Chaupai: Having arrived at an auspicious moment, the Khalsa contingent was greatly pleased by their soulful rendition. Jathedar (Nawab) Kapoor Singh, summoning the young boy, personally initiated him into the Khalsa Panth. With his own hands, he bestowed the honor upon him. (10)

Dohra: Overwhelmed with joy at her son's initiation, the mother willingly entrusted her son to Nawab Kapoor Singh's care. Blessed by fate, the child began living under the guidance of Nawab Kapoor Singh.

Chaupai: Moved by compassion for the child, Nawab Kapoor Singh assigned him the task of distributing feed to the horses. For several days, the child diligently performed this duty, despite facing rejection and discouragement from many individuals.

Dohra: This incident, as narrated by Rattan Singh, has been captured in the following lines, As passed down to him by his knowledgeable ancestors.
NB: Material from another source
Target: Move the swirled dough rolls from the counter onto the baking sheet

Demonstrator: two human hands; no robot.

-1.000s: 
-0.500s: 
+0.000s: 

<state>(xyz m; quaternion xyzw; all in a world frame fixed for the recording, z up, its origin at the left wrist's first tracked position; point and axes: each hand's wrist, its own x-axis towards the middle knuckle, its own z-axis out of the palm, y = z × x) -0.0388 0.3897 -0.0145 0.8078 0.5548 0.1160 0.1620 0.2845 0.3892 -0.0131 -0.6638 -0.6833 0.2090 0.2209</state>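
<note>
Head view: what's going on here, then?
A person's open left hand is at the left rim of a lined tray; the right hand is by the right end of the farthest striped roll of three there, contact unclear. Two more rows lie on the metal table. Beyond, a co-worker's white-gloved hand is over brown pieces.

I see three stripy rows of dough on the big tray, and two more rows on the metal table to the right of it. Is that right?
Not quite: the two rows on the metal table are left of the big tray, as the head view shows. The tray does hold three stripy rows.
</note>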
Forgive any unintentional omissions, for the author considers himself a humble servant of the Khalsa Panth.

Chaupai: Distressed and in tears, the boy approached Nawab Kapoor Singh, Expressing his inability to continue distributing cattle feed due to the severe beatings he endured.

Amused by the situation, Nawab Kapoor Singh called the boy closer and blessed him with his hands, Affectionately remarking that the boy would one day distribute feed to thousands of horses.

The Khalsa Panth, which had bestowed the title of Nawab upon Kapoor Singh, would one day crown the boy as a sovereign, From that moment, the boy became deserving of the grace of the Khalsa Panth, And came to be known as Jassa Singh Kalal, the sovereign.